Ce garçon, quand je l'ai rencontré avait 14 ans, mais en paraissait 12. Il avait parfois des accès de violence mais j'arrivais toujours à le calmer par une parole rassurante, mais stricte.  Un soir alors que je le couche, il me dit "Je t'aime bien Mowgouaille, parce que toi, tu dis les choses strictement mais on sait pourquoi."... Saligot, il savait me parler...

Bref, les jours on passés et une relation particulière c'est liée entre lui et moi. Je suis rapidement passée sur un autre service mais souvent il venait me voir dans mon bureau, même pour ne rien dire. 

Et puis un matin les flics sont arrivés dans le centre. Ce n'était pas rare: un vol, une réprimande, une mise en garde. Mais je les ai vu l'emmené. Au début, je ne me suis pas inquiétée parce qu'il n'était pas rare qu'il parte avec les policier pour une heure ou deux...

Mais en fait, il n'est pas revenu. Plus tard, j'ai appris par une de mes collègues qu'il avait été arrêté pour attouchement sur le petit fils de la mère de sa famille d'accueil. Je ne sais pas trop ce qu'il est advenu de lui... Je suis partie avant.

Mais je me suis rendu compte d'une chose. Son histoire, sa personne, je l'avais aimé pour lui. Je sais qu'on ne doit pas dire ça dans mon métier mais certains visages vous restent plus que d'autres. Lui, j'avais vraiment eu un coup de coeur, je l'avais vraiment trouvé attachant.  Et soudainement il était devenu l'agresseur, celui qui avait fait du mal. Il était à la place de l'Autre et moi à la place de ce petit garçon.

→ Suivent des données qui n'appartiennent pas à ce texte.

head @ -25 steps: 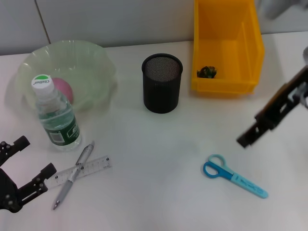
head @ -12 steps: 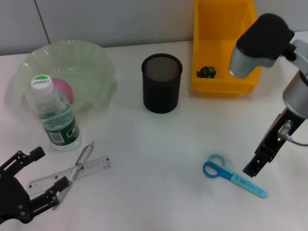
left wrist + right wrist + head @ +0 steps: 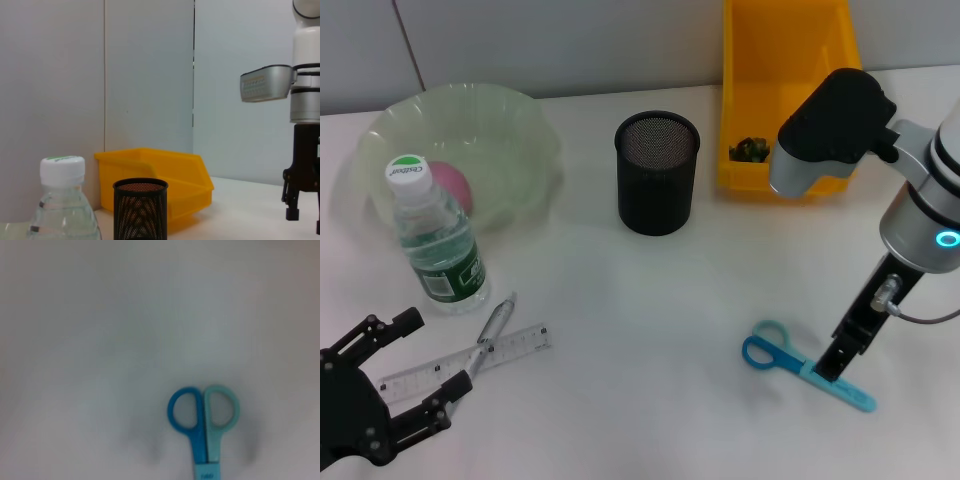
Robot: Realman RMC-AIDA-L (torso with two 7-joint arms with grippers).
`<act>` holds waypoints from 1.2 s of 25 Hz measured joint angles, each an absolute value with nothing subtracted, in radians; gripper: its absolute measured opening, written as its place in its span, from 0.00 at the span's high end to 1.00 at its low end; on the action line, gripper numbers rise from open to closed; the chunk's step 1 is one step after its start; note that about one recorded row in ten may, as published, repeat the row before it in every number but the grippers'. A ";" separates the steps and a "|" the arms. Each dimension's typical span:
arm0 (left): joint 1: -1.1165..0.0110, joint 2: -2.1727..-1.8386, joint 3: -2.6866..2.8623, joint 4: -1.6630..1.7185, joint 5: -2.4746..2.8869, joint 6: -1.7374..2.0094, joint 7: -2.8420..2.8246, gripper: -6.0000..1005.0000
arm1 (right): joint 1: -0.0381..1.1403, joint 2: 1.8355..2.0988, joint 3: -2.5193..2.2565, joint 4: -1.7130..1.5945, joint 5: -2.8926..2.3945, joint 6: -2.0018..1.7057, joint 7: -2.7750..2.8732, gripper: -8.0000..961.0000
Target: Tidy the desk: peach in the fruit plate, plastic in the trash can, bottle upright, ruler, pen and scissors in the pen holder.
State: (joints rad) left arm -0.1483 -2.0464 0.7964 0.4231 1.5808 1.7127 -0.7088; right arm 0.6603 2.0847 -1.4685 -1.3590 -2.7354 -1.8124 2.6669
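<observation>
Two grippers out: my right gripper point(image 3: 838, 362) hangs directly over the scissors point(image 3: 807, 367), fingers slightly apart, nothing held. Left gripper point(image 3: 395, 375) wide open beside the ruler point(image 3: 465, 364) and pen point(image 3: 472, 361). Step in hand, I judge: scissors pickup; next, descend, close, carry to the pen holder point(image 3: 657, 171).

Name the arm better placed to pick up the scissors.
Right. The right gripper hangs directly over the scissors, while the left gripper sits across the desk beside the ruler and pen.
</observation>
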 joint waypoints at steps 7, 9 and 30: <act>-0.152 -2.046 0.796 0.424 1.582 1.712 -0.709 0.16 | 0.671 2.085 -1.519 -1.307 -2.730 -1.745 2.687 0.13; -0.153 -2.045 0.796 0.424 1.582 1.711 -0.709 0.16 | 0.671 2.086 -1.545 -1.301 -2.730 -1.732 2.699 0.13; -0.161 -2.043 0.796 0.425 1.585 1.700 -0.708 0.16 | 0.663 2.090 -1.635 -1.273 -2.720 -1.672 2.758 0.13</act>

Alors j'ai cherché ce qui m'avait poussé à m'attacher à lui, et surtout je me suis demandé si malgré ce que je savais de lui, je l'aimais moins, si je m'inquiétais pour lui. La réponse était évidente. Je m'inquiétais pour lui, malgré ce que je savais. J'avais de l'attachement pour ce garçon même si les raisons de son arrestation étaient insoutenables. Je haïssais son acte. Mais lui me touchait encore au plus profond.

Alors, à ce moment là, je me suis dit que l'homme qui m'avait agressé était sans doute de cette trempe là. C'est là que j'ai compris que sans doute, lui non plus, personne ne lui avait jamais appris à aimer, ou comment aimer. Que sans doute personne ne lui avait appris les règles de vie, pour bien vivre et être accepter. Il était condamné à être "le mauvais" toute sa vie. 

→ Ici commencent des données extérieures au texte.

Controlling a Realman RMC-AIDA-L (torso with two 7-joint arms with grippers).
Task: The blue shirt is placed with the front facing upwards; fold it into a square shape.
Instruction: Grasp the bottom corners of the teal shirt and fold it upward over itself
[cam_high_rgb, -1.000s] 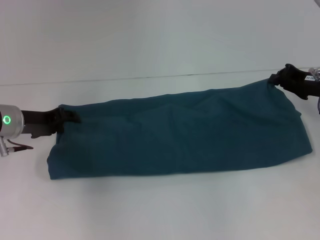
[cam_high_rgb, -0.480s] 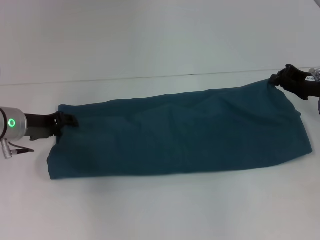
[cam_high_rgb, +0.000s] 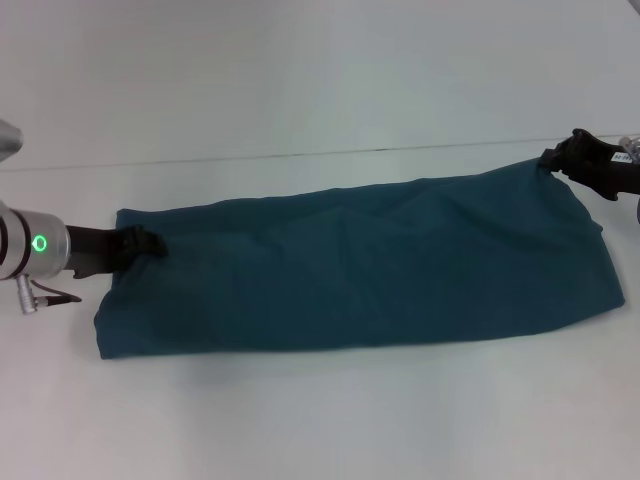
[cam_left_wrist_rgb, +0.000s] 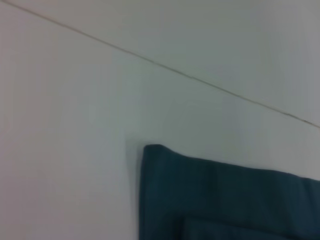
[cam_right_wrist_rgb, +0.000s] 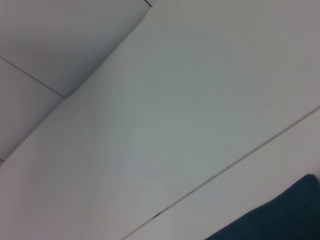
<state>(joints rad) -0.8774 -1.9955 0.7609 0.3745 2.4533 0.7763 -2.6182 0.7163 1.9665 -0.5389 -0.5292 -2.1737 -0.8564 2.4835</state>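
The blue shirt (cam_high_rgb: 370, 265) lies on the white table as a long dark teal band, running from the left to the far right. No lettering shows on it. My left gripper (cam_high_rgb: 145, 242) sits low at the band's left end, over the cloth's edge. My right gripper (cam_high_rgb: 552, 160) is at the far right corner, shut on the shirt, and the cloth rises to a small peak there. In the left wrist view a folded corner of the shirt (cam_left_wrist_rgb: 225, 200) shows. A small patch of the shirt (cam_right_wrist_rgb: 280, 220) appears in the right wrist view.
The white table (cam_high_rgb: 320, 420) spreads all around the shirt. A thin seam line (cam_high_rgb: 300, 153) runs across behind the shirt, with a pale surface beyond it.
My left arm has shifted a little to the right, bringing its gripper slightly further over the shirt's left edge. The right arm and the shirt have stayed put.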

Moi, j'ai eu la chance d'être du bon coté de la barrière, et tout ce que j'ai expliqué hier, a découlé, logiquement.

Ce pardon, est arrivé parce qu'un jour, un petit garçon de 14 ans, sans le savoir, m'a apporté une autre façon de voir la vie. Une vie où tout n'est pas blanc et noir, bon ou mauvais mais où les choses sont faites de mélange et de contrastes même quand il nous semble qu'on a à faire à la plus grande des noirceur.

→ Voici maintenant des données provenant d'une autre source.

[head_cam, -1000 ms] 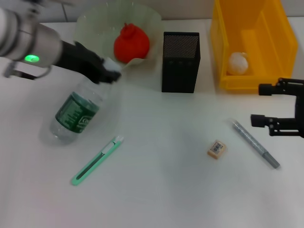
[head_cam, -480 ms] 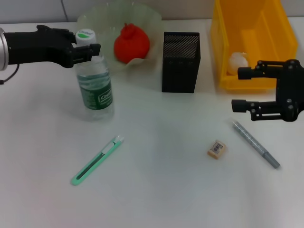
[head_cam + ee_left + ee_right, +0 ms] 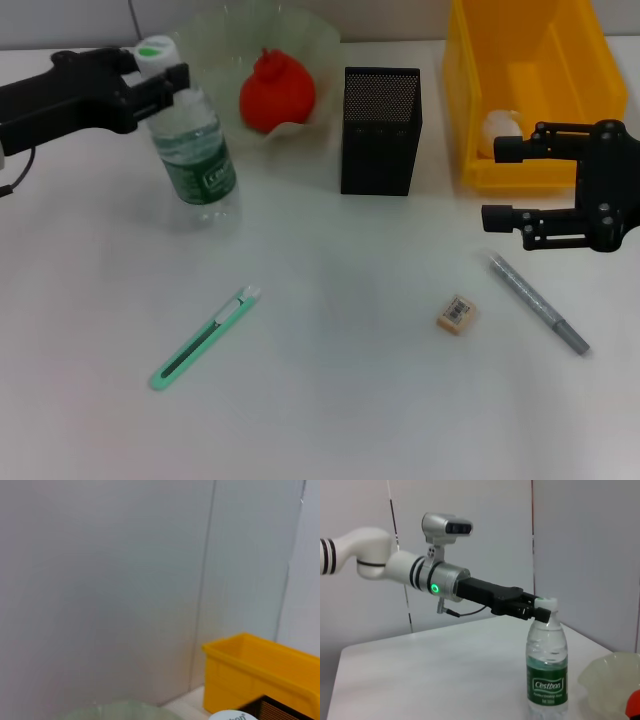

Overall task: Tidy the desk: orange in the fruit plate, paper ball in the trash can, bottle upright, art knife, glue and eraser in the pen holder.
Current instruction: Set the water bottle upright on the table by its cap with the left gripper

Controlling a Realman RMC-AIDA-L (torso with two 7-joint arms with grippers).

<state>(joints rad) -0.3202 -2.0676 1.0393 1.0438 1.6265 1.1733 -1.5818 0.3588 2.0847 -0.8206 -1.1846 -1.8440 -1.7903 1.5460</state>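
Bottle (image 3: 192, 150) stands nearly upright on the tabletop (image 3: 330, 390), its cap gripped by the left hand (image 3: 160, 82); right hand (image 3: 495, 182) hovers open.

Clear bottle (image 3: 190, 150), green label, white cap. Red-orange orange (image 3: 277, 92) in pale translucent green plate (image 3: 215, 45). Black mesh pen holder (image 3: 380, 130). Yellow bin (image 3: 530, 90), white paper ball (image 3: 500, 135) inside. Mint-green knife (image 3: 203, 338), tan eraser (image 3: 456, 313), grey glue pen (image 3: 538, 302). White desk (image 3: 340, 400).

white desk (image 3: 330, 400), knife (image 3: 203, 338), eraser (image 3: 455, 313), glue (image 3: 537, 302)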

Bien sur, tout le monde ne peut pas pardonner. Non, ce n'est ni par grandeur d'âme ou leçon de vie que j'en suis arrivé à cette conclusion. Juste, un petit délinquant, "un peu loupé en somme, se croyant inutile, banni des autres hommes" comme dirait l'autre qui m'a appris à pardonner... Et ce qui me tue c'est que je ne pourrais jamais lui dire, que lui, a changé ma vie.